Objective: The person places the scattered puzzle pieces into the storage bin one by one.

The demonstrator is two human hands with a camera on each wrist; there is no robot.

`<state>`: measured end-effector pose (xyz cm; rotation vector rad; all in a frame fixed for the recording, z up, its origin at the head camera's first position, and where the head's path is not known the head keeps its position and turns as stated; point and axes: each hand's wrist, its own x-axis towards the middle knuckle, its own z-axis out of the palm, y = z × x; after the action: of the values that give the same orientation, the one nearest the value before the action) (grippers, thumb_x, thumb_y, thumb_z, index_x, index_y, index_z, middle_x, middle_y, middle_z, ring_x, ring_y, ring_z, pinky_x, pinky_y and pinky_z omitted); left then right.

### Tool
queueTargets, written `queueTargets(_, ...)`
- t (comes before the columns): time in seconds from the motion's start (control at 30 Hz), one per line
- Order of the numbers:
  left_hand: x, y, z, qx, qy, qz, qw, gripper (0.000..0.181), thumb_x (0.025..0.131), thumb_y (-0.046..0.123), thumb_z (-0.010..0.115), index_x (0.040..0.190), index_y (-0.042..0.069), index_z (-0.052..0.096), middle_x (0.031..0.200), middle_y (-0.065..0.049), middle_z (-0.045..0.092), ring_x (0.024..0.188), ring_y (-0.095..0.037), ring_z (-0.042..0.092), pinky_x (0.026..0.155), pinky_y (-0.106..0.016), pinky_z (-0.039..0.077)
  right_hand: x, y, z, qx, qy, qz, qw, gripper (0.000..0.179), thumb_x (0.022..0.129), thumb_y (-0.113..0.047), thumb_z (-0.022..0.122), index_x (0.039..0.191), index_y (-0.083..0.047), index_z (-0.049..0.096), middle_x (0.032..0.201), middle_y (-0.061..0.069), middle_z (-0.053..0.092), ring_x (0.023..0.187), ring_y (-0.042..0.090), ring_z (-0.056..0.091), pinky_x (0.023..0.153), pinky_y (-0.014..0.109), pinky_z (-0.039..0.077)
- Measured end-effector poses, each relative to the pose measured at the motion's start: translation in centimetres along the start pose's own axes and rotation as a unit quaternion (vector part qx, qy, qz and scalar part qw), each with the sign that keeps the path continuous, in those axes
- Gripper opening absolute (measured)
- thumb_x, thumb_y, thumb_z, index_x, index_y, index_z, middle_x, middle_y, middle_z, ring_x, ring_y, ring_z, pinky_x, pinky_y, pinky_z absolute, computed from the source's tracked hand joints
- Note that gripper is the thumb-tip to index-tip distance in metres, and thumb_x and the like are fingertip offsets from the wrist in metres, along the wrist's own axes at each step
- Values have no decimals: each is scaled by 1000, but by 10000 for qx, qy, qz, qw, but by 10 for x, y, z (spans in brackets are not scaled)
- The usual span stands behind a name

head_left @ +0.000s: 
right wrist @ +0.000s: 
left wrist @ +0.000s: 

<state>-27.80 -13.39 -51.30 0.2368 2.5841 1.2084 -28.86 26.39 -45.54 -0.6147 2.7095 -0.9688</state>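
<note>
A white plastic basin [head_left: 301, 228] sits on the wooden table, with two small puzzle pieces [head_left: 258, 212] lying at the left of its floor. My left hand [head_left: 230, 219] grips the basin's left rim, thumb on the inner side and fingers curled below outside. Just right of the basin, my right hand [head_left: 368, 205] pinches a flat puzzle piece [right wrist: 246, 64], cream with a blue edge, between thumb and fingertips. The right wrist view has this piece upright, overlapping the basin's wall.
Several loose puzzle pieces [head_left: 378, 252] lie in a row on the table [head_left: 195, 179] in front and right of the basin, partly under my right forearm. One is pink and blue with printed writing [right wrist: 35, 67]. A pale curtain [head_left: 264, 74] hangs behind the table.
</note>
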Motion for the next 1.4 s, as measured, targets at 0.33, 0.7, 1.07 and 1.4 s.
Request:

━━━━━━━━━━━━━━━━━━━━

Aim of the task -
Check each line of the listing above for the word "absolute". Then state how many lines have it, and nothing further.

Task result -
2